Throwback Thursday: Walker’s Appeal Added Fire to the Fight for Freedom
“They want us for their slaves, and think nothing of murdering us,” wrote abolitionist David Walker in 1829, adding with inciting passion, “It is no more harm for you to kill a man who is trying to kill you, than it is for you to take a drink of water when thirsty.”
Born to an enslaved father and a free mother in North Carolina, Walker grew up witnessing the atrocities of slavery. He was free due to his mother’s status, which allowed him to get an education—and to witness others’ suffering under the hands of white slaveowners. His experiences would lead him to one day write a radical anti-slavery appeal to his “afflicted and slumbering brethren,” calling for the immediate eradication of slavery and equal rights for black people.
In the 1820s, Walker moved to Boston and set up a used clothing shop. While he was no longer surrounded by slavery, Walker still felt the oppression of his race in the North. Black people were not allowed to serve on juries, and their children attended different schools. To oppose this discrimination, Walker joined the Massachusetts General Colored Association and began writing for Freedom’s Journal, the country’s first African-American newspaper. He soon became a prominent anti-slavery figure in Boston.
On September 28, 1829, Walker published a document that would define his legacy and change the course of the anti-slavery debate. Walker’s Appeal has been remembered as the first assault on slavery to come from the pen of a black man, rallying those who had long fought for freedom.
The document’s full title — Walker’s Appeal, in Four Articles; Together with a Preamble, to the Coloured Citizens of the World, but in Particular, and Very Expressly, to Those of the United States of America, Written in Boston, State of Massachusetts, September 28, 1829 — speaks to Walker’s thoroughness in his argument against slavery. In more than 70 pages, referencing both the Bible and the Declaration of Independence, Walker criticized white, slave-owning Christians for their hypocrisy, called for the immediate abolition of slavery, and argued for the instatement of equal rights for black people.
Walker also criticized Thomas Jefferson, the former president who said black people “must be removed beyond the reach of mixture.” He wrote clearly about the injustice of colonization, a popular movement that would move free black people out of America and into an African colony. Walker believed African Americans had a right to live in the United States, having been part of the foundation that built it. “America is more our country than it is the whites’,” Walker argued, “we have enriched it with our blood and tears.”
Walker’s Appeal acted as a rallying point for black people, calling for action and at times even justifying the use of violence. Its widespread publication sparked a string of editorials, including some by white abolitionist William Lloyd Garrison, owner of weekly Boston newspaper The Liberator. Although Garrison agreed with some of Walker’s words, he expressed that “a good end does not justify wicked means.” Other papers marked the enthusiasm of the black community. The Boston Evening Transcript wrote about how black people gloried “in its principles as if it were a star in the east, guiding them to freedom and emancipation.”

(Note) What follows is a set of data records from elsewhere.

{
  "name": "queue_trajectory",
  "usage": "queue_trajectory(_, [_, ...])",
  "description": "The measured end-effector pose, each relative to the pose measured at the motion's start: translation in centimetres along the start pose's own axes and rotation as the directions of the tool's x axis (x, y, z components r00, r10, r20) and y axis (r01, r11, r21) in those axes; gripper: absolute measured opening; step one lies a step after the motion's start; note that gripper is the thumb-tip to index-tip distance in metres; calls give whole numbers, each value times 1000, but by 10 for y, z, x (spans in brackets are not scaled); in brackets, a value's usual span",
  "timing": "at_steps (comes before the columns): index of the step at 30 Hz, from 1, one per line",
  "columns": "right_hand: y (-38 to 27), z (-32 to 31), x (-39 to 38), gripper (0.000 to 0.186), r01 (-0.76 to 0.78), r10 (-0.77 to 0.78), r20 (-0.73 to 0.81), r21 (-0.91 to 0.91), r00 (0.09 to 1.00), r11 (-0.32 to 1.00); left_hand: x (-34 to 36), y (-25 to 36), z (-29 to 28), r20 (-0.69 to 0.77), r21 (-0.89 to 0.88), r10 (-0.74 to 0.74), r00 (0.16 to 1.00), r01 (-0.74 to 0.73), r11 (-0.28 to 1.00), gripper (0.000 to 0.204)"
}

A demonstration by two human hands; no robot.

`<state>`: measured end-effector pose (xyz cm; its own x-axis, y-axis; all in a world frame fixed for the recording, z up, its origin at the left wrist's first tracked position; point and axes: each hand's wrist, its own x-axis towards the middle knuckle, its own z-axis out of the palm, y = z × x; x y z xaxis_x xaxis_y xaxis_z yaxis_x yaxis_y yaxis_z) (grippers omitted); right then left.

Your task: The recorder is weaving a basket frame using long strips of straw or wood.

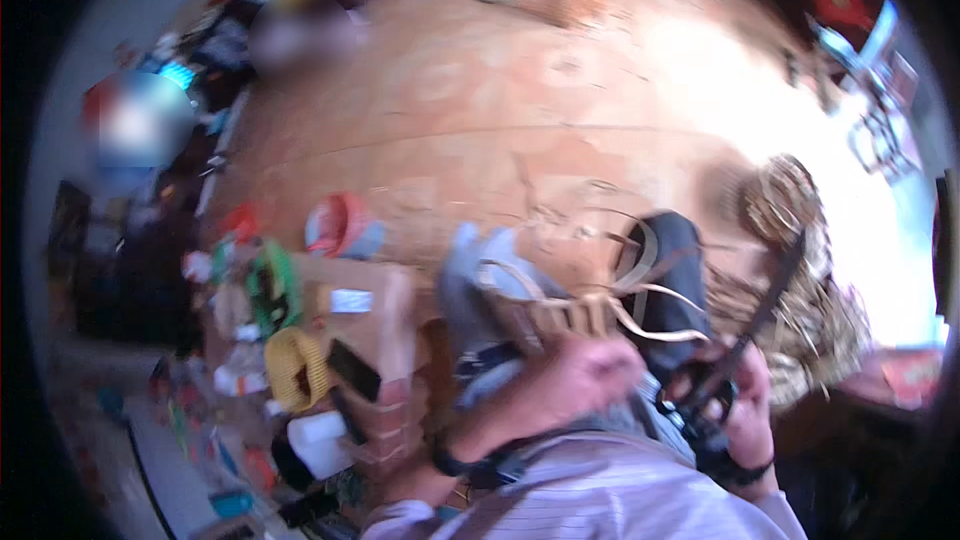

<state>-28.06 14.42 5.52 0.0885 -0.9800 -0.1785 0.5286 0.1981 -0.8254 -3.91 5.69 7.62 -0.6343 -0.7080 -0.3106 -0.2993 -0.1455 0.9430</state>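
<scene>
Motion blurs much of the head view. A small woven piece of pale flat strips (575, 315) lies at my lap, its loose ends curling out over my knees. Against its near edge is my left hand (590, 375), its fingers curled in; whatever they hold is hidden. To the right, my right hand (748, 410) grips dark scissors (765, 305) by their looped handles. The long blades look closed together and point up and to the right, away from the woven piece.
Left of my legs stands a brown box (380, 290) bearing a dark phone (354, 368), a yellow woven ring (296, 370) and a green basket (272, 288). A red container (338, 224) is behind it. Bundled strips (830, 325) and a coil (780, 200) lie right on the tiled floor (450, 90).
</scene>
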Motion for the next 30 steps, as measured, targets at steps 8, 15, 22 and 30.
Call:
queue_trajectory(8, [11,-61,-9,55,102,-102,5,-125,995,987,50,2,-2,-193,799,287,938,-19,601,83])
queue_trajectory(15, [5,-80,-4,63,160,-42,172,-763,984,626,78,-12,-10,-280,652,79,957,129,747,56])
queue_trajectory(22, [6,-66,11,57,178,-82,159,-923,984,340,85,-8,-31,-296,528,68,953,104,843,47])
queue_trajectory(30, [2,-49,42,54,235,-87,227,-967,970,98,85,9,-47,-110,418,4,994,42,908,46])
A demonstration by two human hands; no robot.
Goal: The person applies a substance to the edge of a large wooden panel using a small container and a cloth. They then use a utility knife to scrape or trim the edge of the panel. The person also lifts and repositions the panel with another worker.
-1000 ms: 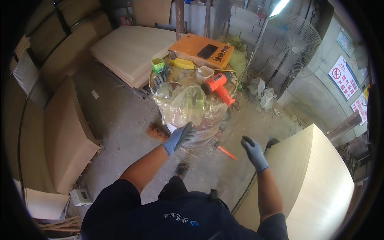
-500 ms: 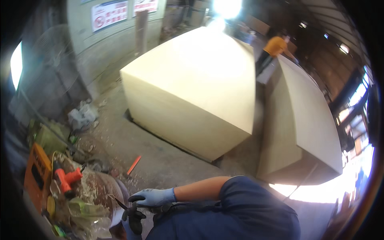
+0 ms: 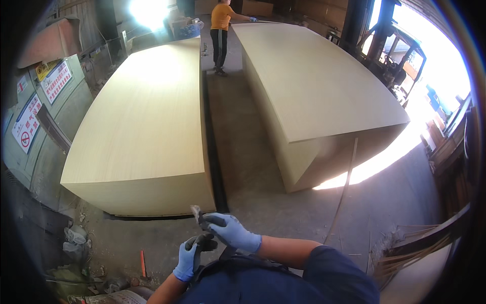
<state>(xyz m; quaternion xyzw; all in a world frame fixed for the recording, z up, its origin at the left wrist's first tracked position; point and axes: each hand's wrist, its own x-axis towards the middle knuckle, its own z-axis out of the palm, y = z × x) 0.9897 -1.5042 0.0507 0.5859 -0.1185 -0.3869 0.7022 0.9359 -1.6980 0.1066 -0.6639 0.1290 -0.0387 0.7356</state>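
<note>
Grey floor (image 3: pixel 273 220) runs up to a pale board stack (image 3: pixel 142 121) while my right grip (image 3: pixel 230 232) is clamped on a small tool (image 3: pixel 196 212) out before me, best held firmly, tip clear of my left grip (image 3: pixel 191 252), whose hold I cannot tell.

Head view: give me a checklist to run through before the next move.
1. Both hands gloved: ok; left hand and right hand are covered.
2. Small tool secured: ok; the right hand grips it.
3. Tool's edge condition: cannot tell; too small.
4. Gap between left board stack and right board stack free of people: not ok; a person in a yellow shirt stands toward its far end.
5. Floor free of loose items: not ok; an orange-red strip lies there.
</note>
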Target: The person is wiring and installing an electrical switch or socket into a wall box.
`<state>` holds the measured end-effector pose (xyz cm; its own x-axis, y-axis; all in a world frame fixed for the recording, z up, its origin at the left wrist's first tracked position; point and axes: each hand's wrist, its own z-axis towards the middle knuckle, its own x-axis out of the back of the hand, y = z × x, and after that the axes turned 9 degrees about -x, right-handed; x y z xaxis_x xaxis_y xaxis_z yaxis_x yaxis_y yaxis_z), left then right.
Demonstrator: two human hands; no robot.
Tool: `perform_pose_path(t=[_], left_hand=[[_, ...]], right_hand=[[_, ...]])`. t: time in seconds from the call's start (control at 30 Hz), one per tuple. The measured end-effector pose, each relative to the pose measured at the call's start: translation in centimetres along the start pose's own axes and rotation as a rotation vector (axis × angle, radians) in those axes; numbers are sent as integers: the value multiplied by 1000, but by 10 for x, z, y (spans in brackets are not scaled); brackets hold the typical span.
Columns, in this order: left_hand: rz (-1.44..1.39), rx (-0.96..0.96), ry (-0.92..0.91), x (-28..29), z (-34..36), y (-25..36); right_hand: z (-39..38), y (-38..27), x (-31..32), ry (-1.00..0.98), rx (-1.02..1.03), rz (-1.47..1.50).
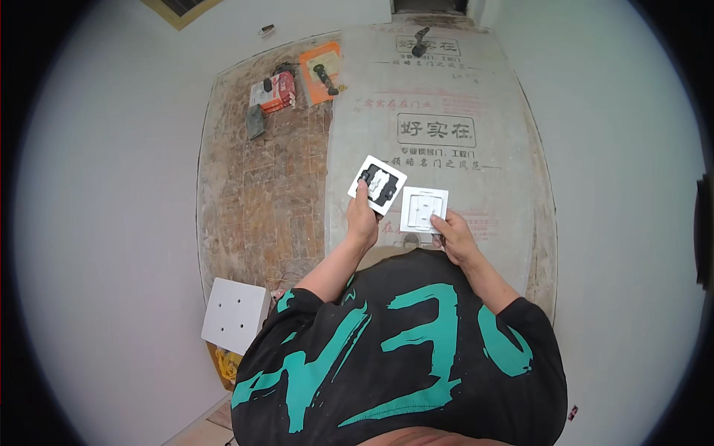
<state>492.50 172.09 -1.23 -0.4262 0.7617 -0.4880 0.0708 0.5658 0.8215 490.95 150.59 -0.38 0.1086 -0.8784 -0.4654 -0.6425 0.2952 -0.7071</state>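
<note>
My left hand (362,224) grips a square wall switch or socket piece (378,183) with a white rim and a black, white-centred inside. It is tilted, and the thumb presses on its face. Close beside it on the right, my right hand (457,239) holds a white square wall plate (418,205) by its lower right corner. This plate has a raised inner square with small marks or openings. The two pieces are nearly edge to edge in front of my body, over the floor. Fingers under both pieces are mostly hidden.
Printed protective sheeting (439,89) covers the floor at right; dusty brown flooring (256,201) shows at left. Farther off lie a red-and-white box (272,92), a dark tool (324,79) on an orange sheet, and another black tool (422,42). A white square panel (236,316) stands near left.
</note>
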Motion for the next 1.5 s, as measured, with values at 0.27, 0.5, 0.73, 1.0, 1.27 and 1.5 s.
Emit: perform_pose_path(t=[0.27, 0.5, 0.73, 1.0, 1.27, 1.5], left_hand=[[-157, -133, -49, -39, 201, 29], [-281, -14, 36, -112, 397, 55], [-114, 183, -178, -185, 579, 89], [837, -788, -842, -256, 766, 136], [1343, -1126, -716, -313, 910, 207], [100, 49, -611, -335, 1044, 212]], right_hand=[[185, -124, -30, -21, -28, -272], [356, -221, -49, 241, 706, -1305], [466, -352, -70, 61, 710, -1317], [646, -460, -12, -231, -17, 222], [796, -611, -38, -152, 633, -306], [905, -699, -51, -90, 437, -286]])
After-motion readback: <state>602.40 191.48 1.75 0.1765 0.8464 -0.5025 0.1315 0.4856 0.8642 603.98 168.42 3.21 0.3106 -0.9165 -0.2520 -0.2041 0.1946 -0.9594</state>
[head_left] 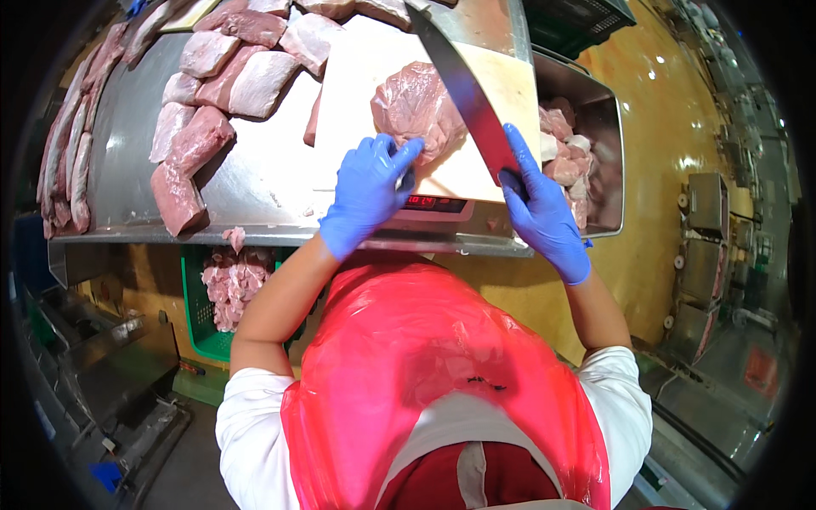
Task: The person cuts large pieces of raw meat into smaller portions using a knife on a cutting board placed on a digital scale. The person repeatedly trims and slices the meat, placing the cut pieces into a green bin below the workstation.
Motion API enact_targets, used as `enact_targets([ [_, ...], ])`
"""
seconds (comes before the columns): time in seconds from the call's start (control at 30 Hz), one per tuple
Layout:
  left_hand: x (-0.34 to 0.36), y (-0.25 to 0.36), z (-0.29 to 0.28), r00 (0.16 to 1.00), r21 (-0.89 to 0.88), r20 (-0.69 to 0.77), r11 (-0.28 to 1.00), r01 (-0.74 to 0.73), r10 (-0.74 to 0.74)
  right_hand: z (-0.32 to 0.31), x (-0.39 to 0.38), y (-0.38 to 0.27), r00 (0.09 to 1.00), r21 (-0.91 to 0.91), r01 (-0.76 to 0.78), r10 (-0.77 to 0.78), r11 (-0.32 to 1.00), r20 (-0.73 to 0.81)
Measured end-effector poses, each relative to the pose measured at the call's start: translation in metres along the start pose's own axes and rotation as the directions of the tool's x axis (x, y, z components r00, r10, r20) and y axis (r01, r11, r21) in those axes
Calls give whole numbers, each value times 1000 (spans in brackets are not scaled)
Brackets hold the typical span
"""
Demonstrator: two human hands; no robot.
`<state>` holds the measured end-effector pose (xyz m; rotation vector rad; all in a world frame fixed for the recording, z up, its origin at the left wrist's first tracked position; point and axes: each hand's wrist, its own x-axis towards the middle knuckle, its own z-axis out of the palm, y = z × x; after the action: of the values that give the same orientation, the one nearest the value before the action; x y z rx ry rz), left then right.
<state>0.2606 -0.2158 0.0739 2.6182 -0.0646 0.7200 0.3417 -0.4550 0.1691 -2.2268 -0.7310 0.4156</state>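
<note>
Head view: a meat piece [412, 98] lies on a cutting board [510, 89], with a knife [466, 89] held over its right side. Clock positions are read from the meat piece, 12 o'clock lying toward the top. The gloved right hand [544, 212], at 4 o'clock, has its grip wrapped around the knife's handle, index finger extended along the blade, which points toward 11 o'clock; whether the edge touches the meat cannot be told. The gloved left hand [365, 187], at 7 o'clock, sets bent fingers against the near side of the meat; whether its grip pinches a fold or merely steadies it cannot be told. A scale [429, 215] with a lit red display shows at 6 o'clock. Other meat blocks [263, 81] lie on the metal surface [110, 170] at 9 o'clock; a steel tub [618, 161] holding smaller pieces stands at 3 o'clock.

On technique: the knife work appears to call for left fingertips kept curled and clear of the blade's line, with firm, even pressure, since soft, moist meat is liable to slide. Long drawing strokes should serve better than downward force. The extended index finger probably aids steering, provided that it stays off the cutting edge.
</note>
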Motion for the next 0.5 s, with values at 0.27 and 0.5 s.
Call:
enact_targets([
  [0.27,-22,-15,14,995,-2,-102,1000,3,-4,53,55,-25,938,-44,324,-315,945,143],
  [0.5,-28,-24,10,994,-2,-106,1000,-25,25,-5,-21,14,919,-494,309,-120,813,377],
])
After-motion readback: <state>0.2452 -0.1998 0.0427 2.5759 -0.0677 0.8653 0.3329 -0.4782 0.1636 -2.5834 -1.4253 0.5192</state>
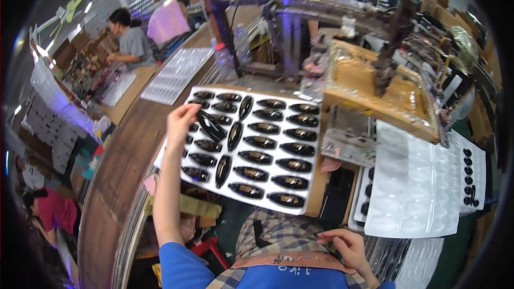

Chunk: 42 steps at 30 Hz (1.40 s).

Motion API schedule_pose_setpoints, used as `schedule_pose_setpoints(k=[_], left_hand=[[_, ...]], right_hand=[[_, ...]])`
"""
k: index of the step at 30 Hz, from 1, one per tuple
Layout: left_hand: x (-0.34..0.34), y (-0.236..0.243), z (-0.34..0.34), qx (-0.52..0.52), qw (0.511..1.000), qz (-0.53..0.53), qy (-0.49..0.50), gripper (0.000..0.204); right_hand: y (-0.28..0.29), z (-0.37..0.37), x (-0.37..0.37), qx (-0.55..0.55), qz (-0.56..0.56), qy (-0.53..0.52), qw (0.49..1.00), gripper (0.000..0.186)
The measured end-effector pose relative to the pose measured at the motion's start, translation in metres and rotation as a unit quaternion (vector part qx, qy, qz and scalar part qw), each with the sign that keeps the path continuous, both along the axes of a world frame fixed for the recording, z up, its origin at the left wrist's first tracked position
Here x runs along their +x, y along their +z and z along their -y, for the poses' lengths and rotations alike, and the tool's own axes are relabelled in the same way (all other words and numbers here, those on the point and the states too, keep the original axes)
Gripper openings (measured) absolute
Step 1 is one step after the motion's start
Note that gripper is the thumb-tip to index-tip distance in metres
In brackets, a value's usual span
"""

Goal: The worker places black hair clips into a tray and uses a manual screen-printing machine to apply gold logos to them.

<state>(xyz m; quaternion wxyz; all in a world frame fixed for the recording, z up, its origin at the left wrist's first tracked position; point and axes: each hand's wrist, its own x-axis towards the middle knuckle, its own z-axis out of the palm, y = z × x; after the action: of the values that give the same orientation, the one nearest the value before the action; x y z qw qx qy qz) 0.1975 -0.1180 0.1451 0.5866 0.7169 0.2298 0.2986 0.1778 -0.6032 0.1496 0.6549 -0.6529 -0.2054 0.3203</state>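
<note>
My left hand [183, 120] pinches the upper end of a glossy black, pointed-oval plastic piece [212, 126], held tilted above a white tray [315, 182]. Rows of similar black pieces [260, 142] lie in this tray, several with small gold print on top. In a column between the rows, a few pieces, such as one black piece [223, 171], are turned lengthwise. Away from the tray, my right hand [347, 247] is empty beside the checked apron [273, 235], its fingers loosely stretched and apart.
A wooden frame [375, 107] on a metal stand rises beyond the tray's right side. Blank white moulded trays [415, 187] are stacked at right, beside a tray of round black pieces [468, 171]. Further off are a bottle [224, 60], a grey tray [176, 75] and co-workers.
</note>
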Motion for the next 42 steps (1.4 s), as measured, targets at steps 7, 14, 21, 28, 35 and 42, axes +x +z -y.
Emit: schedule_pose_setpoints(k=[7,14,21,28,35,42], left_hand=[[-0.132,-0.021,-0.038,-0.013,0.995,0.011,0.098,0.017],[-0.172,-0.030,-0.042,-0.057,0.984,0.047,0.162,0.015],[-0.170,-0.031,-0.045,-0.064,0.979,0.084,0.177,0.014],[-0.181,-0.044,-0.070,-0.049,0.983,0.015,0.177,0.015],[-0.173,-0.059,-0.081,-0.065,0.986,0.025,0.152,0.017],[-0.172,-0.075,-0.101,-0.087,0.977,-0.033,0.191,0.022]], right_hand=[[-0.064,-0.045,-0.005,-0.062,-0.269,0.115,0.954,0.030],[-0.088,-0.062,-0.010,0.001,-0.468,-0.041,0.883,0.030],[-0.091,-0.071,-0.015,0.007,-0.468,-0.101,0.878,0.032],[-0.100,-0.086,-0.013,-0.001,-0.480,-0.116,0.870,0.032],[-0.121,-0.074,-0.003,0.020,-0.517,-0.114,0.848,0.029],[-0.092,-0.096,-0.006,-0.004,-0.505,-0.130,0.853,0.029]])
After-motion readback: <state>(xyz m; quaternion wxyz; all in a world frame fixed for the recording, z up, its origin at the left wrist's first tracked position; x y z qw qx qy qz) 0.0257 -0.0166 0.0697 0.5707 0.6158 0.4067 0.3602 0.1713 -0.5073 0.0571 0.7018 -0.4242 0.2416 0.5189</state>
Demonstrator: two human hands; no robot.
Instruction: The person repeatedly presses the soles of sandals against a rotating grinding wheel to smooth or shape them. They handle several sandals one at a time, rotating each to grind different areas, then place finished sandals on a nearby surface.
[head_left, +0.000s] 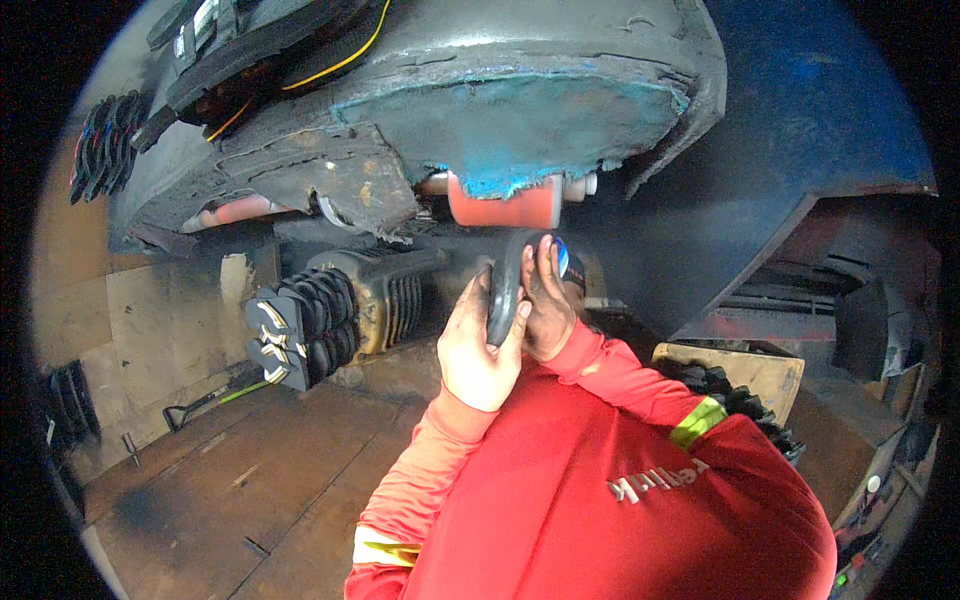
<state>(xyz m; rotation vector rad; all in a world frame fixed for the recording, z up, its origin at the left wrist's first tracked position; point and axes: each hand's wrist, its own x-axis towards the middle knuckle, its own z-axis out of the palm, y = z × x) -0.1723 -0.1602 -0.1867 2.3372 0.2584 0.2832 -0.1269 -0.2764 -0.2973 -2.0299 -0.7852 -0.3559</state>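
Note:
A dark rubber sole (506, 298), like that of a flip-flop, stands on edge between my two hands. My left hand (474, 345) grips it from the left, with the thumb along its lower end. From the right, my right hand (546, 305) presses against it with fingers pointing upward. Just above the sole's upper end is a red-orange roller (505, 207), partly covered by a ragged blue-grey hood (520, 120). Whether the sole touches the roller cannot be made out. A small blue-and-white round patch (562, 257) shows behind my right fingertips.
Stacked flip-flops (300, 330) stand at the left beside a dusty motor housing (390, 300). More dark footwear (235, 60) lies on top of the machine. To the right, a box (735, 375) holds dark pieces near a blue panel (800, 120). A green-handled tool (240, 393) leans at the left wall.

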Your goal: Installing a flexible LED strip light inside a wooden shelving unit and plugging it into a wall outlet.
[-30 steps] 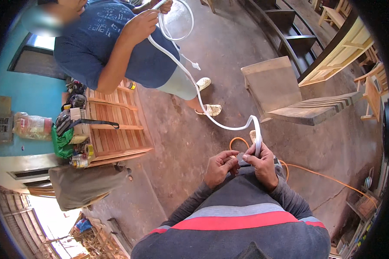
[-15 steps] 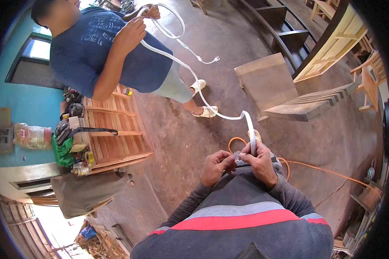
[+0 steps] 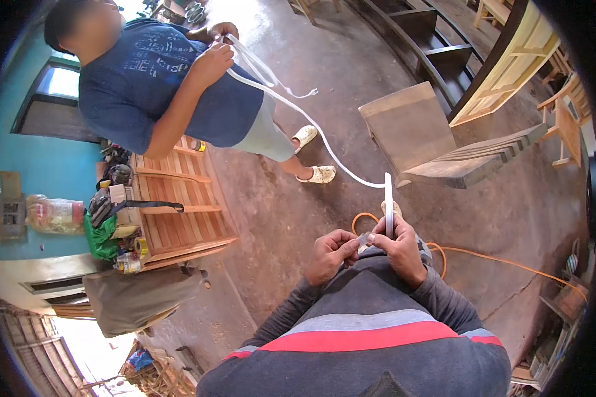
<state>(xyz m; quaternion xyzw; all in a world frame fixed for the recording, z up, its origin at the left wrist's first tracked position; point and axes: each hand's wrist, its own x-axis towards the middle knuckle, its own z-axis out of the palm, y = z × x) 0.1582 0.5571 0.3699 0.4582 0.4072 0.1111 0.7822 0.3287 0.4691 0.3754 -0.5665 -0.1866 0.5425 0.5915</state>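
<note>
At lower centre my left hand (image 3: pixel 330 258) pinches a small clear piece (image 3: pixel 362 239) in front of my dark shirt. My right hand (image 3: pixel 398 255) is closed on the end of a white flexible strip (image 3: pixel 389 198), its thumb beside that clear piece. The strip rises, bends, then runs in a long curve up to a co-worker (image 3: pixel 152 86) at upper left, whose two hands (image 3: pixel 215 61) hold loops of it. A white plug (image 3: pixel 311 92) dangles on a cord below the loops.
An orange hose (image 3: pixel 483 258) lies on the concrete floor (image 3: pixel 278 218). At right stand a slanted board bench (image 3: pixel 407 126), dark shelving (image 3: pixel 410 36) and wooden chairs (image 3: pixel 563 126). A slatted wooden piece (image 3: pixel 175 192) with bags, tape and boxes stands at left beside a draped grey cloth (image 3: pixel 136 294).
The co-worker's hands have shifted down and left and drawn the loops narrower. The strip's bend above my right hand stands more upright. My hands stay nearly in place, fingers slightly moved.
</note>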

While Walker did write passionately to the black population, he also addressed white readers with the idea of amity. “American is as much our country, as it is yours,” he wrote. “Treat us like men, and there is no danger but we will all live in peace and happiness.”
Still, the racist white community feared the possible ramifications of Walker’s Appeal. In North Carolina, black people were killed or arrested for reading it. Louisiana made it a capital offense to “write, print, publish, or distribute any thing having a tendency to create discontent among the free coloured population of this state, or insubordination among the slaves therein.” Georgia quarantined all visiting black sailors while their ships were in port, hoping to stop the circulation of Walker’s Appeal. The governor even promised a $10,000 reward for Walker’s capture.
Still, the document had an impact. Hundreds, if not thousands, of slaves were exposed to Walker’s ideas. Traveling preachers, sailors, laborers, and others sympathetic to the cause helped Walker distribute copies of the Appeal to the South alongside his use of the regular mail system. These people were also the ones who secretly found ways to read Walker’s Appeal out loud to illiterate slaves.
A more covert way of spreading the Appeal was through Walker’s own clothing business. He sewed copies of the document into the lining of sailor’s clothing, and when the sailors reached the South, they removed and distributed the pamphlets.
The ideas spread, and so did the desire for Walker’s words to come true. A friend of Walker’s claimed that the Appeal inspired a North Carolina slave uprising in December of 1830, where sixty black people were killed. In New Orleans, a string of suspicious fires sprung up, and a rebellion north of the city was struck down, fifteen of its leaders executed.
Walker published two more editions of his Appeal, the final in June of 1830. In August, he was found dead in his home in Boston. While there were rumors of poison, later research suggests he died of tuberculosis, the same illness that took his daughter. Nearly two hundred years later, his words are still remembered.
“Walker’s Appeal is the first sustained written assault upon slavery and racism to come from a black man in the United States,” wrote historian Herbert Aptheker. “And Walker does this not as one who hates the country but rather as one who hates the institutions which disfigure it and make it a hissing in the world.”